Depuis la pandémie de Covid-19, un changement (bien que faible) a été observé dans les habitudes de travail des frontaliers. Beaucoup, à l’instar de Pierre-Alain, physiothérapeute de 48 ans, ont choisi de revenir en France pour poursuivre leur carrière, mettant l’accent sur la qualité de vie plutôt que sur le salaire. Ce phénomène est particulièrement perceptible dans des régions frontalières de Genève.
Traditionnellement, environ 110 000 travailleurs frontaliers français se rendaient quotidiennement à Genève, entraînant souvent des embouteillages massifs, en particulier à la frontière de Bardonnex. Les difficultés de transport, le stress engendré par les trajets quotidiens et les longues heures de travail semblent avoir diminué l’attrait des avantages financiers offerts par une carrière en Suisse. Pierre-Alain, par exemple, souligne que bien que son salaire aurait pu être plus que doublé à Genève, la qualité de vie qu’il expérimente maintenant en France – y compris plus de temps passé avec ses enfants et la possibilité de prendre des jours de repos en semaine – n’a pas de prix. Il affirme que ses conditions de travail en France sont plus favorables, malgré les salaires potentiellement plus élevés en Suisse. « L’intérêt strictement professionnel est, dans mon cas, meilleur en France. En Suisse, on ne vous parle pas toujours bien, mais avec le salaire qu’on vous donne, vous êtes invité à sourire en retour ! », explique-t-il.
Cette tendance suggère un rééquilibrage des priorités professionnelles, où la qualité de vie commence à primer sur les avantages financiers. Cela pourrait avoir plusieurs impacts économiques et sociaux. D’une part, cette migration de travailleurs qualifiés vers la France pourrait stimuler l’économie locale grâce à un accroissement de la consommation et une meilleure répartition des compétences professionnelles. Les régions frontalières françaises pourraient voir une hausse de la demande dans certains secteurs, conduisant potentiellement à une augmentation des opportunités d’emploi et à une dynamisation de l’économie locale.

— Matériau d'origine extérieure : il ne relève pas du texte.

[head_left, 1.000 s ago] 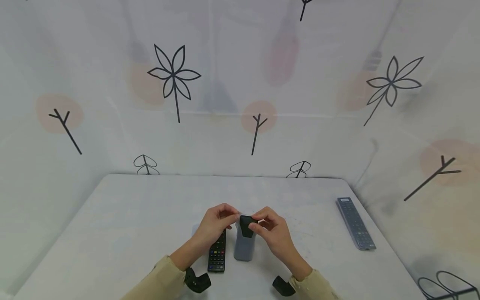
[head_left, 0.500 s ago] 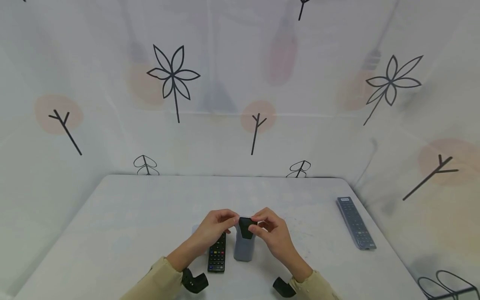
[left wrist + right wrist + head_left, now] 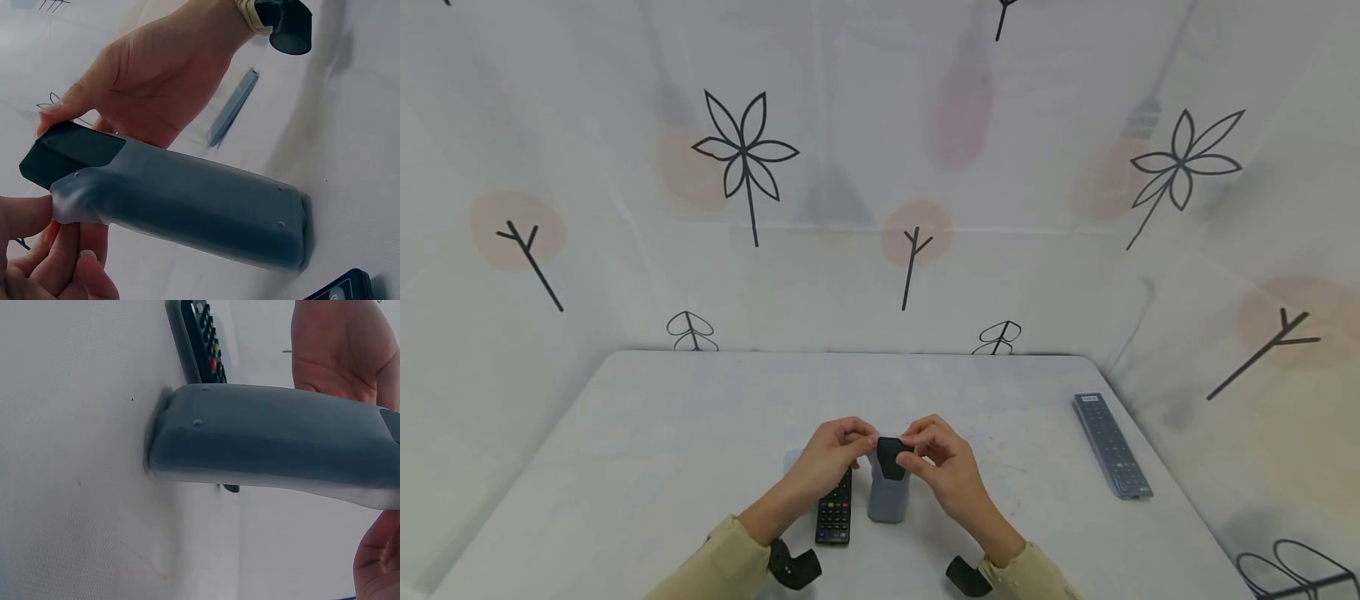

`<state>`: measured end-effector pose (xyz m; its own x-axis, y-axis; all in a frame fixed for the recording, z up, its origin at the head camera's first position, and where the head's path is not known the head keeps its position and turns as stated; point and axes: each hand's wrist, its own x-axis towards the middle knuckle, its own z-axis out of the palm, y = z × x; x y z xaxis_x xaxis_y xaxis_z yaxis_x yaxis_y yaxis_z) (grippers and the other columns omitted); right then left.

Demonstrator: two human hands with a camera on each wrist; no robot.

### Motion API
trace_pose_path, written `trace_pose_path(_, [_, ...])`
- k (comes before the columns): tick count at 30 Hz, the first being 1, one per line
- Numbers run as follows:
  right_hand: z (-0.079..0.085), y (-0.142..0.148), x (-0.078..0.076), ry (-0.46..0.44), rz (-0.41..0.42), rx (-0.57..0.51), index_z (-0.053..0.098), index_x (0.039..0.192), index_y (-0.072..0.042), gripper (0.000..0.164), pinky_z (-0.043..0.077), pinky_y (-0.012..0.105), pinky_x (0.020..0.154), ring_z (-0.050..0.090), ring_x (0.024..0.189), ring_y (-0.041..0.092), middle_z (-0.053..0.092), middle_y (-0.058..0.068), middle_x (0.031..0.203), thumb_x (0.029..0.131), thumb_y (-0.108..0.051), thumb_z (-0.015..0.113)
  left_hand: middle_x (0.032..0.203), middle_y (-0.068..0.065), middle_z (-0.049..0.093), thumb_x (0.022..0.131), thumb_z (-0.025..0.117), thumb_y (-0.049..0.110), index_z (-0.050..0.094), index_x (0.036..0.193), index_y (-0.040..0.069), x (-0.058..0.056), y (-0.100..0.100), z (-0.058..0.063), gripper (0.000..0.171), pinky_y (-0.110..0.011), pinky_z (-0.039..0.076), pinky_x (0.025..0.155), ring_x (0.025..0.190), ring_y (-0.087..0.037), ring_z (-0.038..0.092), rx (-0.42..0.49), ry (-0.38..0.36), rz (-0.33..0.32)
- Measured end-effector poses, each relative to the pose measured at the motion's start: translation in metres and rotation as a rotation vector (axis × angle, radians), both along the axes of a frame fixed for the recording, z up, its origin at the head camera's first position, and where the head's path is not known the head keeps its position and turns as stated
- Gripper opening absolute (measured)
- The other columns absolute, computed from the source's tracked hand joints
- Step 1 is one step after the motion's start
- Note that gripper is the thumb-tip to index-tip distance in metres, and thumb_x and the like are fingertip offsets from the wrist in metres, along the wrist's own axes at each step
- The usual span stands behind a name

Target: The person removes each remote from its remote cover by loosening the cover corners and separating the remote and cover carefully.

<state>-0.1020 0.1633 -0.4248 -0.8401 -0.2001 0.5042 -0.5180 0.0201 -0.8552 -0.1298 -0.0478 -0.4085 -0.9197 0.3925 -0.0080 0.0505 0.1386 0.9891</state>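
Observation:
A black remote control (image 3: 891, 457) stands on its lower end on the table, mostly inside a translucent silicone cover (image 3: 206, 197); its top end is bare. My left hand (image 3: 829, 454) pinches the cover's loose lip between thumb and fingers, at the left of the opening. Opposite it, my right hand (image 3: 943, 462) pinches the top of the remote and cover edge, thumb on the black face. In the right wrist view the cover's lower end meets the table surface, and the right hand (image 3: 378, 559) is partly cut off by the frame.
A second black remote control (image 3: 833, 510) with coloured buttons lies just left, its upper part under my left hand. A covered remote control (image 3: 1112, 447) lies near the right edge of the white table (image 3: 700, 400). Patterned cloth (image 3: 835, 283) hangs behind. A black wrist mount (image 3: 795, 569) sits below my left wrist.
The remote's bare top end has sunk slightly in the view, while the cover's lower end has stayed in place. Both hands keep their pinch; the left has dipped a little.

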Motion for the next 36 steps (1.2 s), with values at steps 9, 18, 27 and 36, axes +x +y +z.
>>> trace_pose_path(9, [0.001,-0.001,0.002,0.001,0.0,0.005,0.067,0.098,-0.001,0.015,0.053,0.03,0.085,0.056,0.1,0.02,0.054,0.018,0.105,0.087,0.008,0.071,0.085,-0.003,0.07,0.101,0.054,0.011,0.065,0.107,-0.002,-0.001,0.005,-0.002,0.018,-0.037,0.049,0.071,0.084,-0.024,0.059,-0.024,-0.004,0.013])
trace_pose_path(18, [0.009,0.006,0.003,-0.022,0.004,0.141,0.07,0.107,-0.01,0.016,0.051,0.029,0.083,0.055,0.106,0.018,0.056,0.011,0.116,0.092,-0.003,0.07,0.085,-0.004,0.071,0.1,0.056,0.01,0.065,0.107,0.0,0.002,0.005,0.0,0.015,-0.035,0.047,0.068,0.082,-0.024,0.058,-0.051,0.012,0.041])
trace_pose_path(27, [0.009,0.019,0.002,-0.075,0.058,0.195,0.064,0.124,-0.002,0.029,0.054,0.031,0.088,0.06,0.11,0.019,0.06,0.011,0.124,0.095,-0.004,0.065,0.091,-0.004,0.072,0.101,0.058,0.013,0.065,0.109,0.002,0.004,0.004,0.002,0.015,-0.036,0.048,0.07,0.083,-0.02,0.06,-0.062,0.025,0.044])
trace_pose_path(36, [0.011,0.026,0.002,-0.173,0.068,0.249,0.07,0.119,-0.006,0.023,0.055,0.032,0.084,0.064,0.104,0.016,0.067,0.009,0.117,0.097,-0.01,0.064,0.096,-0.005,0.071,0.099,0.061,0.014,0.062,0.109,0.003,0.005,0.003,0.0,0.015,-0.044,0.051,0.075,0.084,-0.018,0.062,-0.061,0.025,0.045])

D’autre part, cela pourrait entraîner une certaine pression sur les services publics et les infrastructures locales, en particulier dans les domaines de la santé, de l’éducation et des transports. Sur le plan social, ce phénomène pourrait favoriser un meilleur équilibre travail-vie personnelle, influençant positivement la santé mentale et le bien-être général. La réduction du temps de trajet et du stress associé pourrait également avoir des effets bénéfiques sur la qualité de vie, permettant aux personnes comme Pierre-Alain de passer plus de temps avec leur famille et de s’engager davantage dans leur communauté locale.
Il est important de noter que cette tendance ne remet pas en cause l’attractivité de la Suisse en tant que destination professionnelle. En effet, le nombre de travailleurs frontaliers à Genève a continué d’augmenter en 2023. Cela suggère que, malgré le changement de priorités de certains, la Suisse reste un pôle économique majeur attirant les travailleurs français.
En 2023, Genève a enregistré une augmentation du nombre de travailleurs frontaliers, avec près de 110 000 frontaliers étrangers actifs dans le canton, selon les dernières données de l’office cantonal de la statistique. Cette statistique consolide la position de Genève en tant que canton suisse le plus prisé par les travailleurs frontaliers. La persistance de cette attraction témoigne de la robustesse et de l’attractivité économique de la Suisse, malgré les tendances migratoires inverses observées chez certains travailleurs. Le franchissement de la barre des 100 000 frontaliers en 2022 n’était que le début d’une trajectoire ascendante, reflétant la capacité de la Suisse à maintenir son statut de pôle d’emploi majeur, attirant une main-d’œuvre qualifiée et diversifiée de la France et au-delà. Cette situation met en lumière le dynamisme du marché du travail suisse et sa capacité à s’adapter et à rester compétitif dans un contexte économique mondial en évolution.